Definitely, the term “artificial intelligence” is used in tasks, where the system analyses data, and makes so-called “smart” decisions on the basis of this.
But note, there is no researcher that claimed that he created AI. As of today, scientists can only study algorithms that perform tasks from the field of AI.
AI and machine learning
AI is often confused with machine learning, but that’s not entirely true. Machine learning (ML) is often used for similar tasks, because it is convenient to analyze data and make a decision with its help. For example, the ML-algorithm can say that the person from the picture is indeed a smartphone user (with a probability of 98%). Thus, a phone can be unlocked.
But scientists do not equate ML with AI. For them, artificial intelligence is a field of research on how to make a machine to perform non-trivial tasks. ML, in its turn, is a class of algorithms that serve to solve issues.
AI and elitist mindset
Those who like to get to the bottom of the matter used to say: “This vacuum cleaner is not smart because it cannot cook pizza or discuss Nietzsche. AI should be like an oracle that is ready to answer any question and solve any problem.”
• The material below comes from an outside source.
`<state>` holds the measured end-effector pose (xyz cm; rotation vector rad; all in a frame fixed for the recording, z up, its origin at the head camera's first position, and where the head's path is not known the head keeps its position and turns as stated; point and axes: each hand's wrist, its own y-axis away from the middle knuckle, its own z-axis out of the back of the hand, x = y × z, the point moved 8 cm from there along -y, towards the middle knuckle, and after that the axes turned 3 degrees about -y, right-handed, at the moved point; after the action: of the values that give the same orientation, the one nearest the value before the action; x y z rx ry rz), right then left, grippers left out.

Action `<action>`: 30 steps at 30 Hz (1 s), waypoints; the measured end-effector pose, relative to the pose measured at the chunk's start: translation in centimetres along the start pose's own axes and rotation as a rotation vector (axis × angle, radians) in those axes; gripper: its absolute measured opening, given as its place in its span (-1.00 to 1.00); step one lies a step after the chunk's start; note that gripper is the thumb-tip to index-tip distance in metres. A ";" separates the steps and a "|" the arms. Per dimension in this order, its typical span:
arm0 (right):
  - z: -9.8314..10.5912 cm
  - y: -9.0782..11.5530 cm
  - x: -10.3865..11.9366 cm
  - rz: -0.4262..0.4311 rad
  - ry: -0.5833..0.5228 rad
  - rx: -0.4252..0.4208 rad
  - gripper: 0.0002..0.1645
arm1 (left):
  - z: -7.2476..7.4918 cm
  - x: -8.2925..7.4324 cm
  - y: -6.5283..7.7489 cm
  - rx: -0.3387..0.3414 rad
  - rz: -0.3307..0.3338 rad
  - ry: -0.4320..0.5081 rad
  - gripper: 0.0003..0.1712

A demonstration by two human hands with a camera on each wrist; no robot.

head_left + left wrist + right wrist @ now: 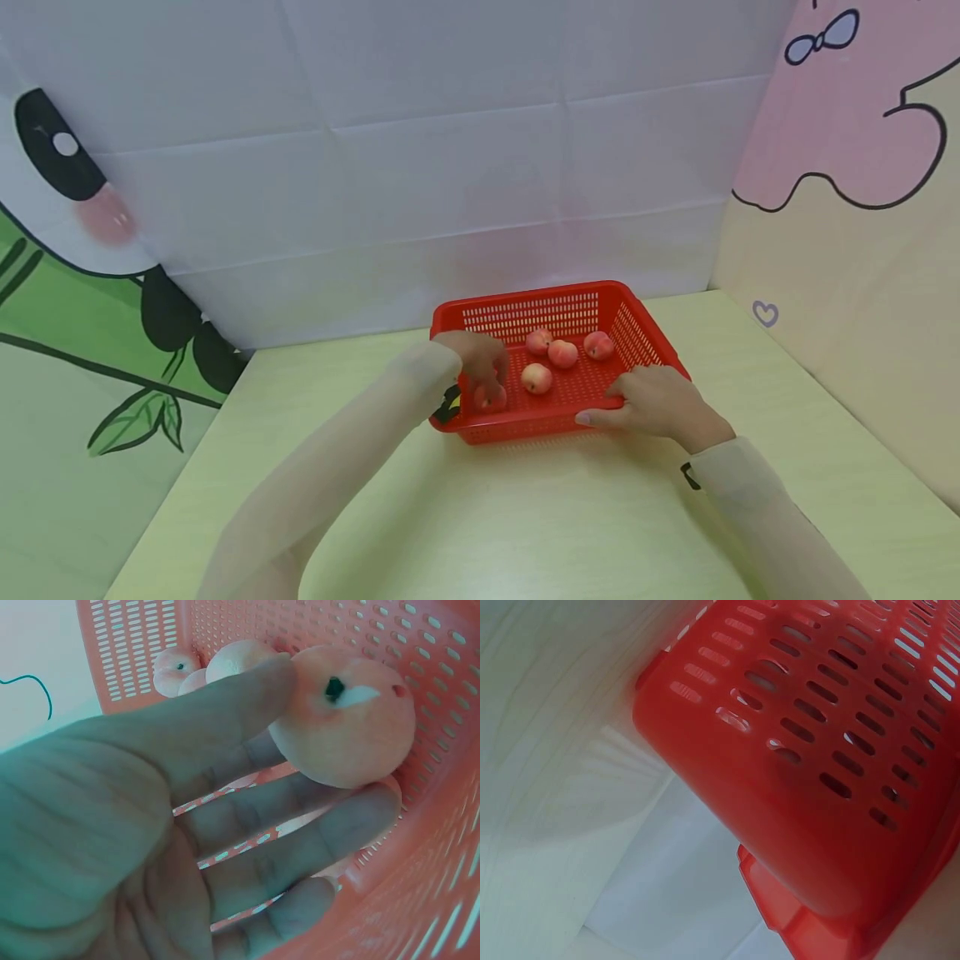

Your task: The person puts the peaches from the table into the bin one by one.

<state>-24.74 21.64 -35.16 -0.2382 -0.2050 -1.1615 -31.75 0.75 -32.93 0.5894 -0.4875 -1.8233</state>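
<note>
A red plastic basket (525,419) with slotted walls stands on the table, holding several pinkish peaches (537,379). My left hand (480,358) reaches down into its left end. In the left wrist view the thumb and fingers pinch a peach (352,735) with a dark spot at its stem end; other peaches (240,660) lie behind. My right hand (652,400) grips the near rim toward the right corner, thumb outside and fingers over the edge. From the right wrist, the basket's outer wall (727,772) fills much of the view, with only a strip of the hand (930,922) at the lower right.
The pale wooden table (510,525) runs back to a white cloth wall (420,192) close behind the basket. Printed cartoon panels stand at the left (82,383) and the right (840,275).
</note>
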 end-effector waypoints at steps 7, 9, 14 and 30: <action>0.2 0.1 0.1 0.009 -0.007 -0.008 -0.22 | -0.1 0.2 -0.1 0.011 0.026 0.016 -0.64; 0.3 0.1 0.1 0.012 -0.008 -0.011 -0.21 | -0.1 0.1 -0.2 0.017 0.005 -0.008 -0.68; 0.2 0.0 0.2 0.018 -0.004 -0.015 -0.21 | -0.2 0.1 -0.6 0.022 -0.018 -0.038 -0.71; 0.0 0.0 0.0 0.018 0.005 -0.027 -0.21 | 0.1 0.5 -0.6 0.000 0.032 0.012 -0.48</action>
<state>-24.77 21.62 -35.10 -0.2603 -0.1832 -1.1473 -32.42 0.45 -33.32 0.5890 -0.4857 -1.7881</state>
Such an idealistic image of a super-machine is instilled mostly by cinema and art. The chatbot that fails to operate after the first request looks poor compared to some super-robot from another big-budget science fiction film.
There is a special definition, which fully describes what such snobs mean by artificial intelligence: strong artificial intelligence, or artificial general intelligence. Basically, it is a utopian algorithm that will cope with any task unconditionally, like an infallible hero.
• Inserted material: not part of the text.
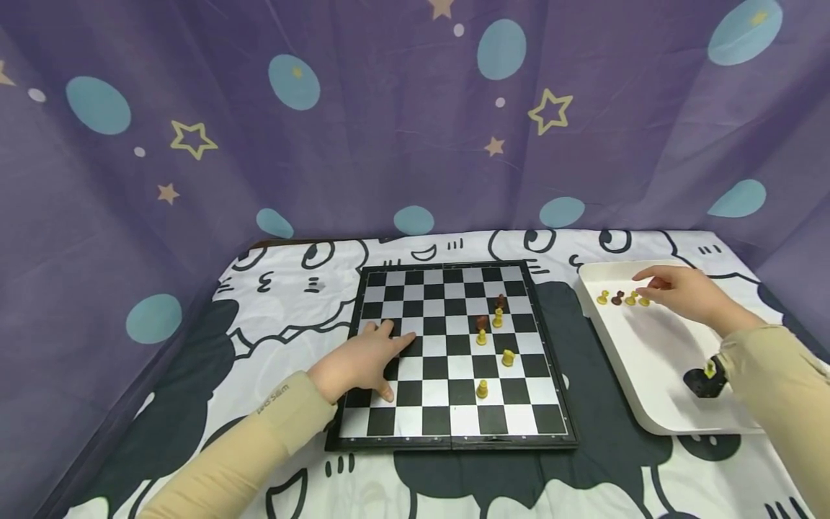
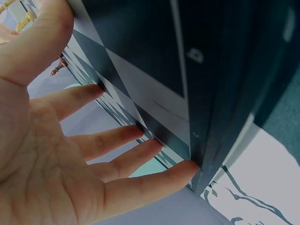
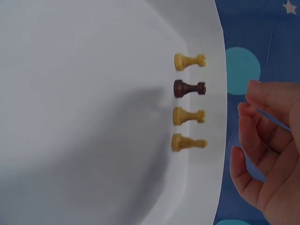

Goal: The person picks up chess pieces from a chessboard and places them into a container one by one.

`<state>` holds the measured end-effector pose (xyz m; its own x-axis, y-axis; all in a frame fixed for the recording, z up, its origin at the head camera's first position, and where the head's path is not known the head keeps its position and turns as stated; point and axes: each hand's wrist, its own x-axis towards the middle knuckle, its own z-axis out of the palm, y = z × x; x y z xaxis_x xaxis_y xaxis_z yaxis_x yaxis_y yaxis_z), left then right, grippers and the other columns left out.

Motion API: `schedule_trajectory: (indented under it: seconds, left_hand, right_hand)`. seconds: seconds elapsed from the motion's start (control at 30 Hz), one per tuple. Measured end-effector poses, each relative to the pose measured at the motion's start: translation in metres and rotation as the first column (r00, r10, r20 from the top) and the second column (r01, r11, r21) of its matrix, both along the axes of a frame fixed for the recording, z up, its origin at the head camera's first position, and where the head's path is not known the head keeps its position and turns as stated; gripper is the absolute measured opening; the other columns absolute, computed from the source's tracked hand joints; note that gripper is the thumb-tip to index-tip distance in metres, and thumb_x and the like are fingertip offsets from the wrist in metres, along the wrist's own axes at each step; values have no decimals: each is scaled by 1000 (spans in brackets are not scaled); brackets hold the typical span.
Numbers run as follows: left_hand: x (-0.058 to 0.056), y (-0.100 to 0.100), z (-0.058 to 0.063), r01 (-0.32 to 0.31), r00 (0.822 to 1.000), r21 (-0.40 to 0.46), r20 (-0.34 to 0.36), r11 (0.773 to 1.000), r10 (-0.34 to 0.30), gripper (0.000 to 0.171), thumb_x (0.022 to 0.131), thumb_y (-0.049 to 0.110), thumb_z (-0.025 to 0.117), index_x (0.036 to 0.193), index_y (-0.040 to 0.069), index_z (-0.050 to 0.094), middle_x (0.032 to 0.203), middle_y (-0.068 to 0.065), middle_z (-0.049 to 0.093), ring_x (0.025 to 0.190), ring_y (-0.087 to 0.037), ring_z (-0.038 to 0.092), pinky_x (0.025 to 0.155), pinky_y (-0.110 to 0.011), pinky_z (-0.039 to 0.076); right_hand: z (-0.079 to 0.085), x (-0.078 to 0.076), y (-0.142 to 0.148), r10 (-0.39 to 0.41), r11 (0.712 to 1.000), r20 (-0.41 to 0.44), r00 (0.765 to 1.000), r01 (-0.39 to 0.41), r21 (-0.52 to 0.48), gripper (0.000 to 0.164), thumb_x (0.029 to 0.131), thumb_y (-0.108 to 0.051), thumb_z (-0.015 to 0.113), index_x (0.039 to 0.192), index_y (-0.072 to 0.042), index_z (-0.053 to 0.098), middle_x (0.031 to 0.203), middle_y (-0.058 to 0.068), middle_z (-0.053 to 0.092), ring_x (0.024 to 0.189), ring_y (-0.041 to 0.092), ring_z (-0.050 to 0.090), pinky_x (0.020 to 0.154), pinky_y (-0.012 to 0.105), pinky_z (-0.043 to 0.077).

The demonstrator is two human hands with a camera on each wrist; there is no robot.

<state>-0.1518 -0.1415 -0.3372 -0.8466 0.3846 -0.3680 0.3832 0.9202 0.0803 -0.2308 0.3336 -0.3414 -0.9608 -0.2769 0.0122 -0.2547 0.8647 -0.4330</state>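
Note:
My left hand [image 1: 366,357] rests with spread fingers on the left side of a black-and-white chessboard [image 1: 424,370]. In the left wrist view the fingertips [image 2: 187,169] touch the board's surface near its edge. My right hand [image 1: 684,294] hovers over the far end of a white tray [image 1: 655,389], fingers loosely bent and holding nothing. Close by in the tray stand a brown rook [image 3: 189,88], a yellow rook [image 3: 188,116], another yellow rook [image 3: 187,61] and a slimmer yellow chess piece [image 3: 187,143], all in a row.
On the board's right half are several yellow pieces, one a yellow piece [image 1: 482,389] near the front, and two brown pieces, including a brown piece [image 1: 482,322]. A patterned cloth [image 1: 285,303] covers the table. Behind it hangs a purple curtain [image 1: 363,130].

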Motion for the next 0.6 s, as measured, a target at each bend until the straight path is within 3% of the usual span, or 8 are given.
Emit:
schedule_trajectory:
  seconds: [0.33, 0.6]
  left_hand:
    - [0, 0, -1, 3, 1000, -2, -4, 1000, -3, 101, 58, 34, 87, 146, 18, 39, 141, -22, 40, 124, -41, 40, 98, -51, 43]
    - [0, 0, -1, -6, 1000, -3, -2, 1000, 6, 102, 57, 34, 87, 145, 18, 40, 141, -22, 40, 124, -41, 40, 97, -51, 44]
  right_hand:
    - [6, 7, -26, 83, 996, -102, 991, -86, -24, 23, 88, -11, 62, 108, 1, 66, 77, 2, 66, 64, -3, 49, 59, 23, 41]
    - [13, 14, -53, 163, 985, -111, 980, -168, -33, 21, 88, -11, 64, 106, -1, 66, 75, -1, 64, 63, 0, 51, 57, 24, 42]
One of the theories of strong AI says that computers can acquire the capacity to think and become self-aware beings (in particular, to understand their own thoughts).
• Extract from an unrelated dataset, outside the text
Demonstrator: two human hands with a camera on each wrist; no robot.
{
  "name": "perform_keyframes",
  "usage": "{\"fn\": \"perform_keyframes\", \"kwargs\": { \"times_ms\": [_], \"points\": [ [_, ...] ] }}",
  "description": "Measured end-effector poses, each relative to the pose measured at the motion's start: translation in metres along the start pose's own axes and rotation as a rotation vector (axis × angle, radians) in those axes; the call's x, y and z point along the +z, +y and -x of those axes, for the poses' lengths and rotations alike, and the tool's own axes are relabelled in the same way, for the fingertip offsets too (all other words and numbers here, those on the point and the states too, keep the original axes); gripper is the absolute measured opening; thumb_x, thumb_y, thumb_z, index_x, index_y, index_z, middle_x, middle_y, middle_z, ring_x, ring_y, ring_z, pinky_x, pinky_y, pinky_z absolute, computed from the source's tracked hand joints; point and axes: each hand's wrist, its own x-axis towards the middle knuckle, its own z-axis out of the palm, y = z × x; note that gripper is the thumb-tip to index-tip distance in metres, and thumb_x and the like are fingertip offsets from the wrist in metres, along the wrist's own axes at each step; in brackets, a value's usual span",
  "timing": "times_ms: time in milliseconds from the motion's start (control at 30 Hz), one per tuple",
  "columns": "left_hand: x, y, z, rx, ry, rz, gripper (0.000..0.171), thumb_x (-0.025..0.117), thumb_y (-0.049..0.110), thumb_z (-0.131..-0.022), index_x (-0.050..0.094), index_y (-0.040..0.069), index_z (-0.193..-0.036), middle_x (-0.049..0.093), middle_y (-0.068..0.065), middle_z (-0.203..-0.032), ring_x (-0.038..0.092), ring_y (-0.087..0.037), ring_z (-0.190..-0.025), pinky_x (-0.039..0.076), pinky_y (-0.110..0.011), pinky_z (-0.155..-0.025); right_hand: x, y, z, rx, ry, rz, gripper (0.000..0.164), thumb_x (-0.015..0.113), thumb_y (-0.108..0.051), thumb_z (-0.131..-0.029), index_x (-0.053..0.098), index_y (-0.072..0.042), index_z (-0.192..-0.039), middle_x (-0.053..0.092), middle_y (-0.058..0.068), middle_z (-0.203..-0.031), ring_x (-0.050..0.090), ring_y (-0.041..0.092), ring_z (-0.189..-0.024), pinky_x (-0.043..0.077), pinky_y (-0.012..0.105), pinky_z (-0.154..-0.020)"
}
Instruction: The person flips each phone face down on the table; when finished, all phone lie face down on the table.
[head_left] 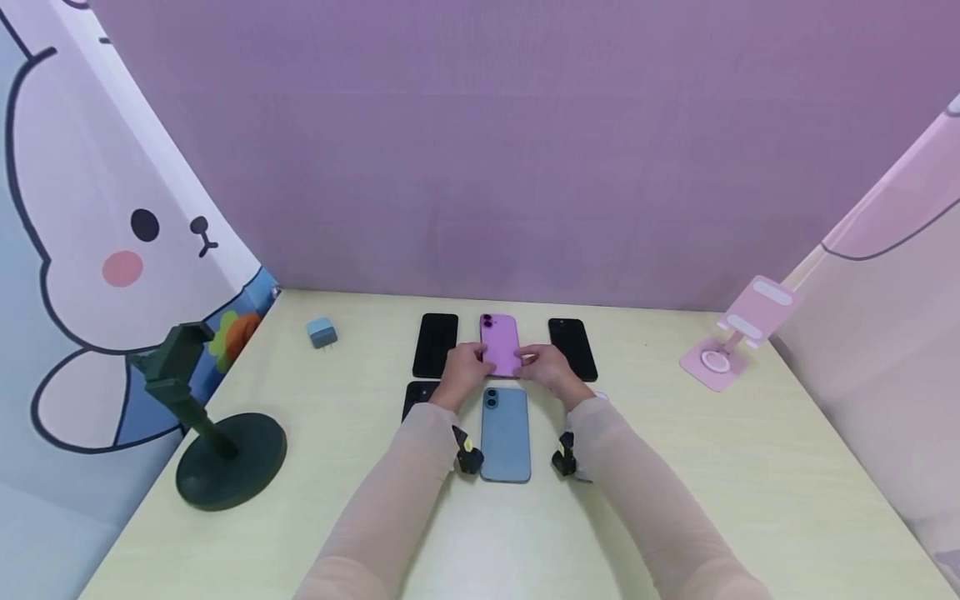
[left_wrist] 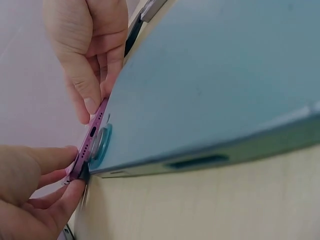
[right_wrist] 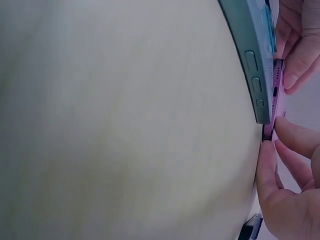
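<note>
A purple phone [head_left: 500, 337] lies back up in the far row, its camera end away from me. My left hand [head_left: 465, 368] pinches its lower left edge, while my right hand [head_left: 550, 368] holds the lower right corner between thumb and fingers. In the left wrist view, the bottom edge of the purple phone [left_wrist: 92, 134] shows its port between both hands. Right below it on the table is a blue phone [head_left: 506, 442], also back up. Black phones [head_left: 435, 346] [head_left: 572, 348] flank the purple one.
A dark phone [head_left: 417, 392] is partly covered by my left wrist, and a pale one [head_left: 602, 395] by my right sleeve. A dark green stand [head_left: 232, 462] is at left, a blue charger [head_left: 322, 333] behind it. At right stands a pink phone stand [head_left: 757, 308]. A purple wall [head_left: 525, 167] closes the back.
</note>
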Motion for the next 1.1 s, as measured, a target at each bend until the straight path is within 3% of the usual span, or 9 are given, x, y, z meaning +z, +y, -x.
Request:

On the other hand, there is another term that derives from the abovementioned definition, and this is an applied AI (also called weak or narrow AI) we are talking about. This type of AI is created to perform specific tasks. For example, one algorithm in a drone analyses the road, while the other one, based on this data, understands where it should go. Yes, this is ML, but nevertheless, it is still the field of AI. But unlike artificial general intelligence, it will not be able to act in conditions of uncertainty, meaning it will not be able to raise kids, or, let’s say, save the world.
The bottom line
Marketers and advertisers label all the newest smart devices that can do something by themselves as “AI”. But a device that is able to drive around the apartment, turn on the lights, or pick up the ordered parcel is not “AI”.
As of today, the human race is far from creating a real artificial intelligence, maybe, when we are talking about things somehow related to AI, it would be right to use the definition like “machine learning algorithms” or say that the technology is built on AI algorithms. Indeed, putting a “smart” vacuum cleaner on a par with the idea of AI is at the very least unfair.